Abstract - Classical/Stochastic Geometric Mechanics and Lie Group Thermodynamics /Statistical Physics
List of speakers :
- Frédéric Barbaresco Thales Air Systems. Limours, France.
- Joël Bensoam Ircam, centre G. Pompidou, CNRS UMR 9912, Paris, France.
- François Gay-Balmaz LMD - Ecole Normale Supérieure de Paris, Paris, France.
- Frédéric Hélein Institut de Mathématiques de Jussieu, Paris, France.
- Bernhard Maschke Claude Bernard University Lyon 1, LAGEP, Villeurbanne, France.
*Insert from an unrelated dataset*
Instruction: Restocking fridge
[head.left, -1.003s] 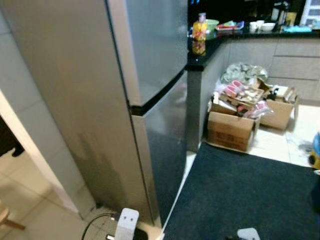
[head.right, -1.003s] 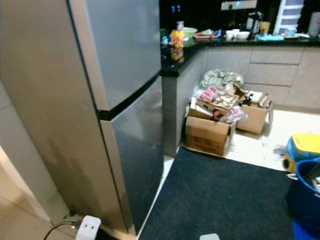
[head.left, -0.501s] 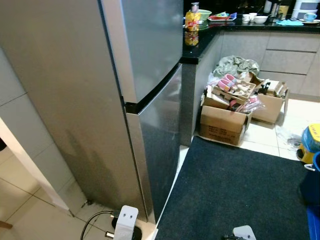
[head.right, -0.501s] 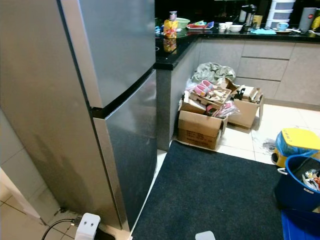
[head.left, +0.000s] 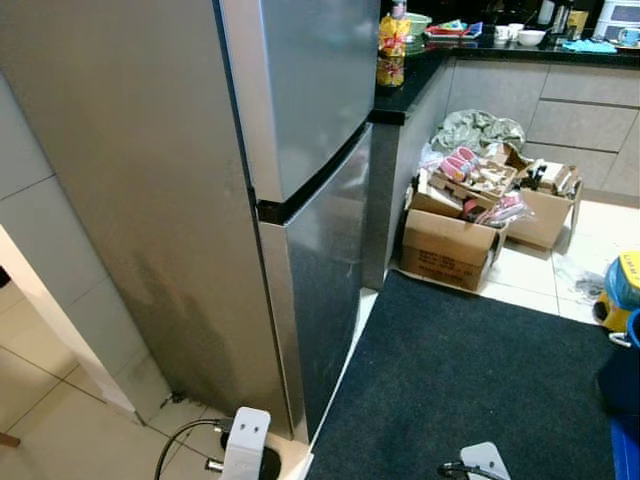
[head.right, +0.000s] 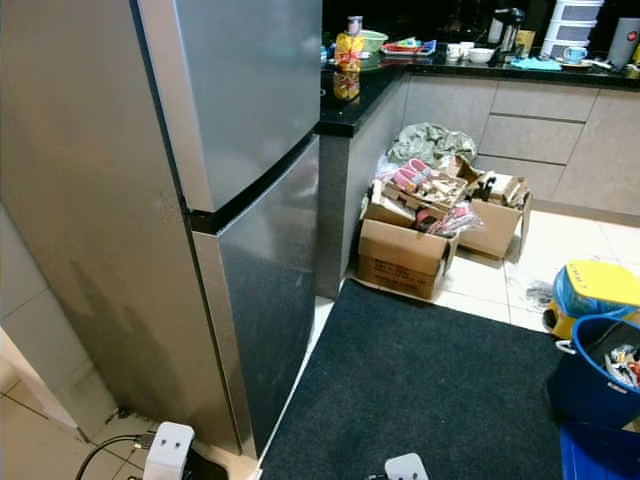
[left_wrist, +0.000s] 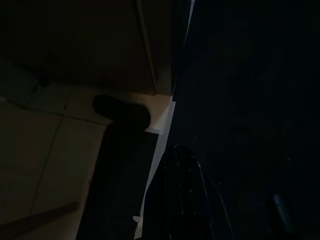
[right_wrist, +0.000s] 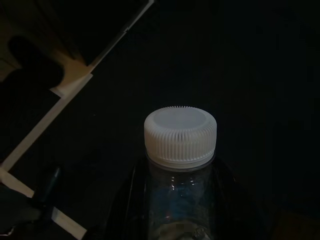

This session will explore a unifying framework for Classical/Stochastic Geometric Mechanics and Statistical Physics, based on Symplectic and Multi-Symplectic Geometry and Lie Group Theories. Jean- Marie Souriau has introduced a “Lie Group Thermodynamics” in Statistical Physics and “Continuous Medium Thermodynamics” that could beneficiate of most recent works from Geometric Mechanics and its most recent stochastic developments. In particular, the conservation laws (or more generally the circulation invariants: Noether’s currents) that derive from the underlying symmetries of Lie groups allow reducing the Partial Differential Equations (PDEs) problems. Other approaches will be considered as Euler-Poincaré reduction theorem for stochastic processes taking values in a Lie group, which is a generalization of the Lagrangian version of reduction and its associated variational principles. The objective is to embrace common principles for all the changes of state of the body , both the change of place and the change of physical qualities extended to the case of incomplete knowledge and random uncertainties.